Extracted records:
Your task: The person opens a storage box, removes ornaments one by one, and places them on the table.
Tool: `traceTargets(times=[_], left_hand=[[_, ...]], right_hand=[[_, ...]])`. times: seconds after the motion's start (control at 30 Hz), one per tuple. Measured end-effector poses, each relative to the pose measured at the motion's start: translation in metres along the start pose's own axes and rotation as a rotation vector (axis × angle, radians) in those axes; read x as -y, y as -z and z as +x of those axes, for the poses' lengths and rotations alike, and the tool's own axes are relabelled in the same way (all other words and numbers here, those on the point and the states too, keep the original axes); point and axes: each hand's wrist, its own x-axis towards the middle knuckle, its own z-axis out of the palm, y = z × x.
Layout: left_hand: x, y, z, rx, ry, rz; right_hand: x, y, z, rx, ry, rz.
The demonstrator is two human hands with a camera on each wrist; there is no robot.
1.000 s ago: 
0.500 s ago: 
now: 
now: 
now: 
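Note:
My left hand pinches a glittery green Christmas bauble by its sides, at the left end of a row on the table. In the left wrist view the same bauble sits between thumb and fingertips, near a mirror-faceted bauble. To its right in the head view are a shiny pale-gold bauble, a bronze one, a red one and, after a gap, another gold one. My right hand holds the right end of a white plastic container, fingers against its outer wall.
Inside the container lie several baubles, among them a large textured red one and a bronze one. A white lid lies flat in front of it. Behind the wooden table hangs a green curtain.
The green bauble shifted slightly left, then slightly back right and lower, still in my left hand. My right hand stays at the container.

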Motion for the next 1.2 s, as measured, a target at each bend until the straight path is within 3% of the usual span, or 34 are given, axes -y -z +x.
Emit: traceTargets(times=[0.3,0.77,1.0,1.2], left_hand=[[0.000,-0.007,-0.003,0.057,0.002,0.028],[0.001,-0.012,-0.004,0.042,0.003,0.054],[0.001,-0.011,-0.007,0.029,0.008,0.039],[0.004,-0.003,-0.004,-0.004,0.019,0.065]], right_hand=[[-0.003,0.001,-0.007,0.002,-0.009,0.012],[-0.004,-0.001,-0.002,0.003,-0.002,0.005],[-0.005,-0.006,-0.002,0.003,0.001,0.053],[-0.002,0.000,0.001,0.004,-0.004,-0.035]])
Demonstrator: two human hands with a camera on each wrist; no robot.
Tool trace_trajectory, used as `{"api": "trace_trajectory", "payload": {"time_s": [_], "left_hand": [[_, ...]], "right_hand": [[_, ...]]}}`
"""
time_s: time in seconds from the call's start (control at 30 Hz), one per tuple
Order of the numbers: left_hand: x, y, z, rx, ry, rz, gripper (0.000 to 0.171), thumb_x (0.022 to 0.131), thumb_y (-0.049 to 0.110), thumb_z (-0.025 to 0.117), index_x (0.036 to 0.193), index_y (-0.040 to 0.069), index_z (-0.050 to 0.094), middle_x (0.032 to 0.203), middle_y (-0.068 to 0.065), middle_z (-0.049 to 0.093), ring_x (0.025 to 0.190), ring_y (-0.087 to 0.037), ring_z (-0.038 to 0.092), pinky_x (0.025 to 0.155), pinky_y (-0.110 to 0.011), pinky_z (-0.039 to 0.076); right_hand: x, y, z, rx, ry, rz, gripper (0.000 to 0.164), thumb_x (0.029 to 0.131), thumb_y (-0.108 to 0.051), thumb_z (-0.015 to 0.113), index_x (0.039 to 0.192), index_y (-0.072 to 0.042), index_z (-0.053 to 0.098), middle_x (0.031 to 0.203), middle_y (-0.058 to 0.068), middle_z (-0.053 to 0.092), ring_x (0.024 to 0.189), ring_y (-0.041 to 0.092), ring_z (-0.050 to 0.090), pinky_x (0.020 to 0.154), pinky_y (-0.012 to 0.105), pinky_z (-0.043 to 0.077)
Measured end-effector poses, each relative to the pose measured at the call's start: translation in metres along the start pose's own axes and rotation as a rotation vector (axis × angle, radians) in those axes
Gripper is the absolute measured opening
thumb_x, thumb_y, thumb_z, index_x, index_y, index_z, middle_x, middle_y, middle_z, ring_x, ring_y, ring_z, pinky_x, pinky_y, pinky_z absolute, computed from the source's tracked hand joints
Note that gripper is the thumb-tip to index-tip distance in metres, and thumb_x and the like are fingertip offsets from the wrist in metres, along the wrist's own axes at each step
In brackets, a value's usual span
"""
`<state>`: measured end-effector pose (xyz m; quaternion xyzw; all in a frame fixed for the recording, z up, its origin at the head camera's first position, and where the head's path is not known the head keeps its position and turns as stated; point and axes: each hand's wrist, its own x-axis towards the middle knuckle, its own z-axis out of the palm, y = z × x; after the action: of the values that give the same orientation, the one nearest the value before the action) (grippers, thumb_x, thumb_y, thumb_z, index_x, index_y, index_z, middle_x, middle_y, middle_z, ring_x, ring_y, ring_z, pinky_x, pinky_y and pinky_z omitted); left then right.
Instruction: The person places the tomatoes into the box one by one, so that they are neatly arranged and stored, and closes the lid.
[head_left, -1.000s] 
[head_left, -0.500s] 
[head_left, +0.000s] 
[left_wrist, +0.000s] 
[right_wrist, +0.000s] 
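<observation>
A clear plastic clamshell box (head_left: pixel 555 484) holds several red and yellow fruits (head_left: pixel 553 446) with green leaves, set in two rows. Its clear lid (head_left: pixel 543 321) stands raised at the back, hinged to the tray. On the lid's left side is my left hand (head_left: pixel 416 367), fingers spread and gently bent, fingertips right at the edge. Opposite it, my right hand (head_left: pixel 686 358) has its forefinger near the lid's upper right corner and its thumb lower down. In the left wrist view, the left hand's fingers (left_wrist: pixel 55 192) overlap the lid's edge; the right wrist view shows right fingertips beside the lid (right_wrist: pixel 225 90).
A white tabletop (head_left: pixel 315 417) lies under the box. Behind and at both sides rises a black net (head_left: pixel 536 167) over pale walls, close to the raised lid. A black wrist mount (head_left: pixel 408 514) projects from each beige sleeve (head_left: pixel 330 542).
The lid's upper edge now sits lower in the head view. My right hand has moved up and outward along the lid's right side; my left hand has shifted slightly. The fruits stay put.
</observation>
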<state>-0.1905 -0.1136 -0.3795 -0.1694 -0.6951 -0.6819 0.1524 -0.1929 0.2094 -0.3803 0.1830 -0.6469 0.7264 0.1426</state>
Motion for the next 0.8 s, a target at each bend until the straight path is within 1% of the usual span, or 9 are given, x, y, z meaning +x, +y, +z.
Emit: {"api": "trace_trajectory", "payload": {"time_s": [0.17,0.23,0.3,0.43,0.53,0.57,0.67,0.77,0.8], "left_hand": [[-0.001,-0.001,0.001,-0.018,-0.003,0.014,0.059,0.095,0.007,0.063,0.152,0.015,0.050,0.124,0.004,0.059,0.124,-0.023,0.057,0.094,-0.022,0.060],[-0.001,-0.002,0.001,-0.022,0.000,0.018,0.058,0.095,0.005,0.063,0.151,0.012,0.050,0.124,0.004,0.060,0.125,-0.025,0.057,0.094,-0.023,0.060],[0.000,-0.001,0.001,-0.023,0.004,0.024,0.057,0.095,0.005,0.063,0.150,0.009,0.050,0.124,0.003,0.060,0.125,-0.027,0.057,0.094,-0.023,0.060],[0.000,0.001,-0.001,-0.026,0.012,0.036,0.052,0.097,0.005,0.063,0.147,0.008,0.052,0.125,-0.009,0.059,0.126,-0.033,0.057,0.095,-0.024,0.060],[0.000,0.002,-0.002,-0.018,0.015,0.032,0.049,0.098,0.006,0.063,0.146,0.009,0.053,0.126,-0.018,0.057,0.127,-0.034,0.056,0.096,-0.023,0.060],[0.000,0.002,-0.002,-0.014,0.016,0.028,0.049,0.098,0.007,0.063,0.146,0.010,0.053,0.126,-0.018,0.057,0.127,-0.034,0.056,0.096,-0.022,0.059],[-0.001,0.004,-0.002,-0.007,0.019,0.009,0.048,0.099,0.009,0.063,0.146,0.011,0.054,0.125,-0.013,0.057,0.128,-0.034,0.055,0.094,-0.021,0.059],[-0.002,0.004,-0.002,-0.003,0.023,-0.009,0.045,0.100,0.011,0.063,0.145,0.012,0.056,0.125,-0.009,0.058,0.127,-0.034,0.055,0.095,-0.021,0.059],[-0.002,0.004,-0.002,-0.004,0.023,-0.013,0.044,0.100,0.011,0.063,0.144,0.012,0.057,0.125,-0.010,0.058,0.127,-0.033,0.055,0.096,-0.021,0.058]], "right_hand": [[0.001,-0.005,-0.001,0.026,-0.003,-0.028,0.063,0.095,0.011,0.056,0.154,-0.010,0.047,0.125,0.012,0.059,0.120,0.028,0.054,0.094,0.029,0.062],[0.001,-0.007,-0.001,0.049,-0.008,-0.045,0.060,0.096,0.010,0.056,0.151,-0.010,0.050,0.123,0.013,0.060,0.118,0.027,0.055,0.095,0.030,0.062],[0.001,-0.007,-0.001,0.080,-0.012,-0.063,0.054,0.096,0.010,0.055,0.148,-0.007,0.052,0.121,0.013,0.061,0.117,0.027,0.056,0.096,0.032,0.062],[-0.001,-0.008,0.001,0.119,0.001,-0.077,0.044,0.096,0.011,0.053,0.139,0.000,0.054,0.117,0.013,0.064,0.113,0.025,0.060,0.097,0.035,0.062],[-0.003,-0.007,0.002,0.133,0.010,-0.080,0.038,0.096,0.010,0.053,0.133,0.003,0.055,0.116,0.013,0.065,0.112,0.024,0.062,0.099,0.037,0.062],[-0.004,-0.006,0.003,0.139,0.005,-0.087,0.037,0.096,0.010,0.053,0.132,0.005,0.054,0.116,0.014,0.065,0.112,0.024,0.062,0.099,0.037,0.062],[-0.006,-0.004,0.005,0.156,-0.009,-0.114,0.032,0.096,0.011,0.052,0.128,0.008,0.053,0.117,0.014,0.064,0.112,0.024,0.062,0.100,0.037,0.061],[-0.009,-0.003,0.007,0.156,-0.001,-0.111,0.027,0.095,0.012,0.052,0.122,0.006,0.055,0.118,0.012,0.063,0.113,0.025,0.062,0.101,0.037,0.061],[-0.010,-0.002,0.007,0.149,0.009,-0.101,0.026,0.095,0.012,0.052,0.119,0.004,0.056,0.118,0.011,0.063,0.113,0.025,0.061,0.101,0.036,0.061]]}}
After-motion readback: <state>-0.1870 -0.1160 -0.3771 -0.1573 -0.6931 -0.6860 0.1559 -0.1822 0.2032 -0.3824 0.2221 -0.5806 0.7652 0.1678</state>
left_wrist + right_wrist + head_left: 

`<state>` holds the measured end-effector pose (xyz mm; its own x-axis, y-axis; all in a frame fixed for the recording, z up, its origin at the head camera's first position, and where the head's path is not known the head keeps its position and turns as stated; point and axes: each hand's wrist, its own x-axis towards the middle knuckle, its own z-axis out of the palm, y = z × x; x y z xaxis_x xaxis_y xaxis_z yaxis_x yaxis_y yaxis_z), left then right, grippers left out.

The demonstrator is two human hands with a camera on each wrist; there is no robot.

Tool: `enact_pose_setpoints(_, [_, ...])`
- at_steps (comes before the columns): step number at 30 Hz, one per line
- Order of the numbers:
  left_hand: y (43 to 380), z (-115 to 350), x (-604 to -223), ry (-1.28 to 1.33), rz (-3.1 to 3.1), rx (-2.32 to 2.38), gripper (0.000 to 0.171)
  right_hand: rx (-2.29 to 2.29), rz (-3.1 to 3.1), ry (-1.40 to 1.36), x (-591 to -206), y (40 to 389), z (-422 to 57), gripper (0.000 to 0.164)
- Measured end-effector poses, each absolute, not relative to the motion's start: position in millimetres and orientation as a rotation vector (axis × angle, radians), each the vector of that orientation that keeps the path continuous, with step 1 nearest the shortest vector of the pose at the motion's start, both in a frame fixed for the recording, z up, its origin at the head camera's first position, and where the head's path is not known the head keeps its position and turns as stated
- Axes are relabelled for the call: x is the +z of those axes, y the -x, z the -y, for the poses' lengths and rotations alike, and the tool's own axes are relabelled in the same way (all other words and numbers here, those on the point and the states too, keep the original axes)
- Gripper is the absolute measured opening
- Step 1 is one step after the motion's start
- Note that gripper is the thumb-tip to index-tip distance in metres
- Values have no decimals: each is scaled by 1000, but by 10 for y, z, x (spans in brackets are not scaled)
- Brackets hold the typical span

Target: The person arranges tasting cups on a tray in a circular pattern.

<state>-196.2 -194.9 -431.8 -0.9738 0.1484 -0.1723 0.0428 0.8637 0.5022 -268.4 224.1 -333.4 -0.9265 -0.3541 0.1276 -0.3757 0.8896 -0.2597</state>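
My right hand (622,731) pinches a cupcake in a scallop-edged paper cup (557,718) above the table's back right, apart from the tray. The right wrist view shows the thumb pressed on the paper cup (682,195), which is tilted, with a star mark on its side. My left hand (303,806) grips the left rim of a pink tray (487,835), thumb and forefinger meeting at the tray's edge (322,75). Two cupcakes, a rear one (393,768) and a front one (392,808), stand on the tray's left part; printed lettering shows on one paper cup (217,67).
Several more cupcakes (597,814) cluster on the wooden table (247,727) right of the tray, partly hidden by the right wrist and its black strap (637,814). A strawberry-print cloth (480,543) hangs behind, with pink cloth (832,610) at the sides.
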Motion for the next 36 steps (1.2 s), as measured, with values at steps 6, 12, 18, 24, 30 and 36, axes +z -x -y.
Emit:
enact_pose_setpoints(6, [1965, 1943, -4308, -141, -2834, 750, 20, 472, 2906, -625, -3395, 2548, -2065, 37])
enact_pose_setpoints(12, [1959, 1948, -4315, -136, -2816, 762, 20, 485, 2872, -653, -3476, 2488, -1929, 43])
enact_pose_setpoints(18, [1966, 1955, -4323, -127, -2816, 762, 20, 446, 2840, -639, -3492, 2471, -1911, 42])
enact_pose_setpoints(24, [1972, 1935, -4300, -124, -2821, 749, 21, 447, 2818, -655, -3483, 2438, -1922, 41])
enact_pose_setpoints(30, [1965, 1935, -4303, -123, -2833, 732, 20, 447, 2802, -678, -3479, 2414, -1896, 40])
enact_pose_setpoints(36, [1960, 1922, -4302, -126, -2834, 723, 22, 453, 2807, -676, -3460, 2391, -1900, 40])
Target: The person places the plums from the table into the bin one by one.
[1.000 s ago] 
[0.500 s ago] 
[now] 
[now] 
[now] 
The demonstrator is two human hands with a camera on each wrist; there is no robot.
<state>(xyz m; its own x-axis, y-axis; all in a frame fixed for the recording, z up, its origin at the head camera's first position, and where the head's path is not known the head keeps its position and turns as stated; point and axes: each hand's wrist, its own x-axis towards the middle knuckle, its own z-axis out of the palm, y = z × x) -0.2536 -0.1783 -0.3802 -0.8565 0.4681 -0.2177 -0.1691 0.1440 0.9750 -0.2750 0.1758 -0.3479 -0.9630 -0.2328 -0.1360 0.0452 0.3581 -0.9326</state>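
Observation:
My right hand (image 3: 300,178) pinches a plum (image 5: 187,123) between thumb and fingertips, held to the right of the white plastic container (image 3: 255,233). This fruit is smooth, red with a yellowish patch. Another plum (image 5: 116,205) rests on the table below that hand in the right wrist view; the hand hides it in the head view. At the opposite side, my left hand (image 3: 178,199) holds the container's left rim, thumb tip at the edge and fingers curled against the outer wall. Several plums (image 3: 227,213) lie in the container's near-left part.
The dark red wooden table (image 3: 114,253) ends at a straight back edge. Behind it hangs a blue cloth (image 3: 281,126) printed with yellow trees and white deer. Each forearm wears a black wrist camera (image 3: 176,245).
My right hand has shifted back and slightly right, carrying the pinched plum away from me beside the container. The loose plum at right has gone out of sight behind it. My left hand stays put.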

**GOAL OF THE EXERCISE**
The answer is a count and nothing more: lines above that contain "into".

**WRITTEN SOLUTION**
2